Member of the Legislative Assembly of Quebec for Berthier
- In office 1904–1912
- Preceded by: Cuthbert-Alphonse Chênevert
- Succeeded by: Joseph-Olivier Gadoury
- In office 1916–1919
- Preceded by: Joseph-Olivier Gadoury
- Succeeded by: Simeon Lafrenière

Personal details
- Born: November 25, 1865 Saint-Barthélémi, Canada East
- Died: July 25, 1920 (aged 54) Saint-Barthélémi, Quebec
- Party: Liberal

= Joseph Lafontaine (Berthier MLA) =

Canadian politician

Joseph Lafontaine (November 25, 1865 - July 25, 1920) was a farmer and political figure in Quebec. He represented Berthier in the Legislative Assembly of Quebec from 1904 to 1912 and from 1916 to 1919 as a Liberal.
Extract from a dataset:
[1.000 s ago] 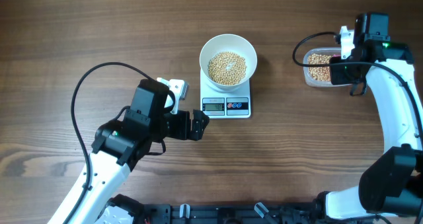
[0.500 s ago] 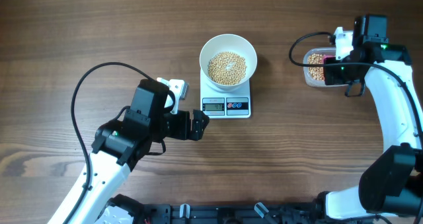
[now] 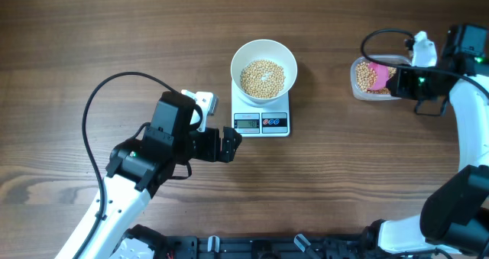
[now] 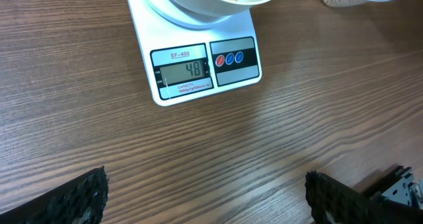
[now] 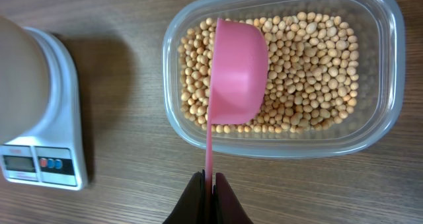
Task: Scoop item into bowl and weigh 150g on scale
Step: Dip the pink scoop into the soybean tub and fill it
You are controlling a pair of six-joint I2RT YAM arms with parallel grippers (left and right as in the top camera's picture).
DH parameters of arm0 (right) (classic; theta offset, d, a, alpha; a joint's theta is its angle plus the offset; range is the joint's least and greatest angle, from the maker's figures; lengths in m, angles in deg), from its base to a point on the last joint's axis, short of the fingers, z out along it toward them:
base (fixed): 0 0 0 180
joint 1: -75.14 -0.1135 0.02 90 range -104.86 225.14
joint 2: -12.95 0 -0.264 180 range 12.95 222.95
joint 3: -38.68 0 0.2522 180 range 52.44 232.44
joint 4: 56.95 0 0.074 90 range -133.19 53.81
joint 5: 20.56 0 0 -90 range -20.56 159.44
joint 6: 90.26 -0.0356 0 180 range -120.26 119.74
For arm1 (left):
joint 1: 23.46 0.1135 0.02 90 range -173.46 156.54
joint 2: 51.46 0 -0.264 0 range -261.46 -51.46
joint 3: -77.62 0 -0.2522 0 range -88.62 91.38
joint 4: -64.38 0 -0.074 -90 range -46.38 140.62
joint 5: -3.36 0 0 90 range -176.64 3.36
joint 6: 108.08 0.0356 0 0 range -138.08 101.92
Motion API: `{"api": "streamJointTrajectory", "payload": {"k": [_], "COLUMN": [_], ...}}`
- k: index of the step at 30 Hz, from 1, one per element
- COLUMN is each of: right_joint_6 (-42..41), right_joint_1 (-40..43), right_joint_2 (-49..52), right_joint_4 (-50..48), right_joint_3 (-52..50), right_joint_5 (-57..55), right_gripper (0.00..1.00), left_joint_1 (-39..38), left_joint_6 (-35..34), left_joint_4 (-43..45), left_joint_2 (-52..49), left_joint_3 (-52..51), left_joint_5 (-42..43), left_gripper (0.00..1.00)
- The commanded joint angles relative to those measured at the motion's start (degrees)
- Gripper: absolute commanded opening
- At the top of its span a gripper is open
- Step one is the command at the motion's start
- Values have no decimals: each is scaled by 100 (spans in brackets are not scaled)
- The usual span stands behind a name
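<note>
**Overhead:** The scale [image 3: 261, 122] sits mid-worktop, toward the far edge, with the white bowl [image 3: 238, 56] on it and a layer of beans [image 3: 263, 78] inside. The left gripper [image 3: 231, 146] rests just beside the scale's near-left corner. By the right edge, the right gripper [image 3: 397, 82] reaches over the clear tub [image 3: 355, 79].

**Left wrist:** The left gripper's jaws stand wide apart with nothing between them, facing the scale's display [image 4: 187, 70], which reads 48. That is well short of 150, so I judge several more loads are needed.

**Right wrist:** The right gripper is clenched on the thin handle of the pink scoop [image 5: 238, 72]. The scoop's cup lies over the beans in the tub's left half, and I cannot tell whether it holds any.

**Step in hand:** Refilling the scoop. The next move calls for digging the cup under the beans, lifting it level, carrying it across to the bowl and tipping gently while watching the display.
</note>
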Motion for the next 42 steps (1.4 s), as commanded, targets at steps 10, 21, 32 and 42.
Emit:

He was born in Saint-Barthélémi, Canada East, the son of Amable Lafontaine and Julie Lincourt, and was educated there, at the Collège de Joliette and the Collège de l'Assomption. Lafontaine was married twice: to Georgie Rochette in 1889 and to Juliette Mousseau in 1905. He was mayor of Saint-Barthélémi from 1897 to 1903 and also served as warden for Berthier County. Lafontaine was president of the school board for Saint-Barthélémi from 1910 to 1919. He was first elected to the Quebec assembly in a 1904 by-election. He was defeated when he ran for reelection in 1912 but elected again in 1916. In 1919, he was named inspector of prisons. Lafontaine died in Saint-Barthélémi at the age of 54.